The site is part of the landmark Gardens By The Bay MRT Station project, a future underground Mass Rapid Transit station on the Thomson-East Coast Line in Marina South.
The TBM, manufactured by Hitachi Zosen Corporation, measured 22ft. (6.7m) in diameter and weighed 570 ton (520 tonne) It had completed an initial 2,225ft (679m) tunnel—the HT300 was used during the initial assembly and then at multiple other stages of the project. Now the TBM needed to be repositioned to begin its next boring assignment. The HT300 and TT900 combined to move and rotate the TBM in its entirety, 100 ft. (30m) underground. After two days of preparation work and planning, the actual rotation was completed in just one hour by skidding it onto the turntable, jacking down and rotating 180 degrees.
Jefferson Yee, general manager, Yu Sin Engineering Work Pte Ltd, said: “Initially the plan was to dismantle and re-launch [the TBM], but this would have taken a long time and we wanted to explore the option of a U-turn. After consulting with Hydra-Slide on the technical possibilities we proceeded with the alternative option, which resulted in a huge time savings.”
Prior to the rotation, the HT300 slid the TBM 40 ft. (12m) using 4 rails and four push cylinders to increase the HT300’s overall capacity. The system’s standard track lengths are 10ft. and 19ft. (3m and 6m) but Hydra-Slide can customize track lengths to suit almost any requirement. The tracks are connected by a simple lug and pin set and can be leap-frogged to slide longer distances.
The HT300 remained in place while the rotation was completed in one continuous motion, with the Turntable pus cylinders automatically resetting into ratchets after each push. The TT900, which had already been lowered into the shaft using a 250-ton capacity crawler crane, is more commonly used to turn transformers or generators during handling or installation, but it is suited to rotation of any heavy or oversized loads and Yee reported that it demonstrated its versatility and reliability.
He said: “We were familiar with the HT300 after the first sliding operation, but the TT900 proved to be just as fast, safe and easy to operate.”
The TT900-10, ordered by Yu Sin this spring, is a modification of Hydra-Slide’s TT500-10, designed to accommodate extra cylinders and rotating force. It was shipped to Singapore in an open-top container via sea freight.

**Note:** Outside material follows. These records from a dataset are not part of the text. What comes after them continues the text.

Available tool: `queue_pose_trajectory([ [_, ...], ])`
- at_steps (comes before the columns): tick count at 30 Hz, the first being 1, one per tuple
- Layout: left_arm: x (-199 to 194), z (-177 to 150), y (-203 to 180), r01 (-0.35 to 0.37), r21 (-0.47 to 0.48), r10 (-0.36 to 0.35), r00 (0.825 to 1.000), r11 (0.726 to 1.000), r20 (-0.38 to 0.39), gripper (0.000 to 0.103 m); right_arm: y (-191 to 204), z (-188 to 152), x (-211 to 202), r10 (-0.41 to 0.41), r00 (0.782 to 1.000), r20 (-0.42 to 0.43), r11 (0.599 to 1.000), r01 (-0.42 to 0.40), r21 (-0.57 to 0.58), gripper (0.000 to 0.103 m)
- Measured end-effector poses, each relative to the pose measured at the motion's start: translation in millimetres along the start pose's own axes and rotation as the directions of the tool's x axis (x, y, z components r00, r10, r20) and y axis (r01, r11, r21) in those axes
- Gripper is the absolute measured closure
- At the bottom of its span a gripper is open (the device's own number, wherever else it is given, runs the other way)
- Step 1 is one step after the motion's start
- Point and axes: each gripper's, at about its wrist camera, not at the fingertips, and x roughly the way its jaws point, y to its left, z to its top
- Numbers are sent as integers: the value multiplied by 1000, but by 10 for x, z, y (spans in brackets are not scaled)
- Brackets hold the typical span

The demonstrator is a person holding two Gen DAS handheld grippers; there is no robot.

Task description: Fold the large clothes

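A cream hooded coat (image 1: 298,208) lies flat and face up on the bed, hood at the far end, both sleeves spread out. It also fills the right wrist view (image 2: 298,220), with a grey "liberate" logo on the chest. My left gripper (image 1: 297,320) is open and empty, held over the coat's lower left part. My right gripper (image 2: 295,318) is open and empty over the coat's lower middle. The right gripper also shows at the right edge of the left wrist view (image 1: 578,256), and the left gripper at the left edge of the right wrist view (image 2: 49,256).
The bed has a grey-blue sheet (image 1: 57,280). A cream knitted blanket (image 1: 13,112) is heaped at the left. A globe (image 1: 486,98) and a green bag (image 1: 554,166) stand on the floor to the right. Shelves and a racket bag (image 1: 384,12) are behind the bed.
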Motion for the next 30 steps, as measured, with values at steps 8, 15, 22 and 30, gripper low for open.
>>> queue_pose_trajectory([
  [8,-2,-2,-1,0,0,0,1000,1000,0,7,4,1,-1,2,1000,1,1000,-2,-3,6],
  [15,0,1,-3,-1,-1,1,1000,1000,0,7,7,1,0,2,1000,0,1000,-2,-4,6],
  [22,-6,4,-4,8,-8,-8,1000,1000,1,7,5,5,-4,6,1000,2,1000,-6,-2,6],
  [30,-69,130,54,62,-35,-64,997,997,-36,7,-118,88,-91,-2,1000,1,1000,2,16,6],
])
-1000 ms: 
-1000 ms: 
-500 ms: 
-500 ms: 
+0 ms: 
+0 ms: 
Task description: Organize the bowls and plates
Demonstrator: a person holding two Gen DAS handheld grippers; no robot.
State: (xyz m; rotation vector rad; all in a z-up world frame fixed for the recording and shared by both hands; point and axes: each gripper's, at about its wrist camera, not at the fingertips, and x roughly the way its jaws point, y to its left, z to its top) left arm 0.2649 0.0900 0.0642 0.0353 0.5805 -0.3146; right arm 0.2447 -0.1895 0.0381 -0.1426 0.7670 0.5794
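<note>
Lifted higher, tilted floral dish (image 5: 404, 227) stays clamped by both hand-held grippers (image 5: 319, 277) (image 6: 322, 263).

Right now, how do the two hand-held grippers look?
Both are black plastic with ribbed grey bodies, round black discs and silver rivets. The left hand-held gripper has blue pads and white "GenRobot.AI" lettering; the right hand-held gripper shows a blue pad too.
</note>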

Janine Smith, vice president at Hydra-Slide explained: “It is a simple system to operate. We have designed our Turntables with the same safety principles as our skidding systems – there are no winch lines or holdbacks required, the push cylinders automatically reset into specially designed ratchets on the side of the turntable, and there is no manual handling of any components required during operation. We spoke with the crew in Singapore when a question arose but they did not require any training on the product turntable. To the best of our knowledge, it is the first time the turntable has been used underground on a tunneling project; Yu Sin should be applauded for their pioneering utilization of the equipment. We see our equipment providing great potential for cost savings and increased efficiency in future TBM projects.”